The rise in video platforms for hiring suggests we still have as strong a ‘bias’ towards having to see someone to hire someone, as there has been with having to see someone working in the office to trust they are working. 

What will it take for that bias to be disrupted?

Mature organisations who have fully remote teams working in 75+ countries, hire remotely via text and/or email. No face-to-face and definitely no video interviewing, which can be a petri dish for bias.

It makes us wonder, how much do we really care about removing bias in our organisations? 

Many companies are hurting right now.  COVID-19 is forcing them to make lay-offs and tough decisions about the things that mattered to them. For some, Diversity and Inclusion initiatives have been the first to go.  Given the havoc that COVID-19 has created in our economy, this loss of focus is somewhat understandable.

Then George Floyd died after a police officer held him down so he was unable to breathe. In the week since we’ve seen unprecedented statements coming out from companies in support of the #blacklivesmatter movement. This signifies a huge shift in how companies engage with these issues, but when we’re fighting institutionalized racism, and corporate America is a very much part of the institution, it doesn’t matter how powerful your statement is – unless you’re unwilling to take action and to change internally. 

Bias in the recruiting process has been an issue for as long as modern-day hiring practices existed.

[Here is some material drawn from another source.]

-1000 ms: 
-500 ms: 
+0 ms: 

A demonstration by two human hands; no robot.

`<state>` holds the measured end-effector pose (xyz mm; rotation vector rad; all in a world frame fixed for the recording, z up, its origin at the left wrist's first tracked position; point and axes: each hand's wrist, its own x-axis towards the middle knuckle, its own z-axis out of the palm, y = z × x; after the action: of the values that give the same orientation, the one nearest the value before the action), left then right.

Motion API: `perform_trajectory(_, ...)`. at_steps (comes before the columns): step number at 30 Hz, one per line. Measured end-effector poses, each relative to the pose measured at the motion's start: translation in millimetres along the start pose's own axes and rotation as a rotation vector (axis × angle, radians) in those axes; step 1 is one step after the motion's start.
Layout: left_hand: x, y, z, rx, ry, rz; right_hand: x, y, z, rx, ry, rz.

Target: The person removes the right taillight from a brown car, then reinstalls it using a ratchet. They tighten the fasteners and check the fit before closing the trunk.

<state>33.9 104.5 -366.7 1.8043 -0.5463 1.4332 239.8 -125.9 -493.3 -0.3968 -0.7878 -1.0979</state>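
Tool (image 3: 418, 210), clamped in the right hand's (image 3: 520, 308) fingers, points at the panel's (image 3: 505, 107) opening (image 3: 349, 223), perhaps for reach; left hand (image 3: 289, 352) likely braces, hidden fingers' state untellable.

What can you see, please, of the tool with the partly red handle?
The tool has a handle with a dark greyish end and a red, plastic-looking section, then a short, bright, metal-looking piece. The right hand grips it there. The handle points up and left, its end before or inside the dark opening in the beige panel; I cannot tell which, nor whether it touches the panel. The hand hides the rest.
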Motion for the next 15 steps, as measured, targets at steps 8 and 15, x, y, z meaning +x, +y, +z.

The idea of “blind applications” became a thing a few years ago, with companies removing names on applications thinking that it would remove any gender or racial profiling. It made a difference, but bias still existed though the schools that people attended, as well as the past experience they might have had. Interestingly, these are two things that have now been shown to have no impact on a person’s ability to do a job. 

Artificial Intelligence was touted as the end-solution, but early attempts still ran through CVs and amplified biases based on gender, ethnicity, age – even if they weren’t recorded, AI created profiles comparing ‘blind’ candidates to those in roles currently (ie. white men) – as well as favouring schools and experience.

Enter blind screening

True bias in recruiting can only exist if the application is truly blind (no demographics are recorded) and is not based on a CV, but through matching a person’s responses to specific questions to their ability to perform a job. It has to be text-based so that true anonymity can be achieved – something video can’t do as people are still racially profiled. 


To have a conversation about removing bias from your organisation – we would love to chat

Have you seen the 2020 Candidate Experience Playbook? Download it here.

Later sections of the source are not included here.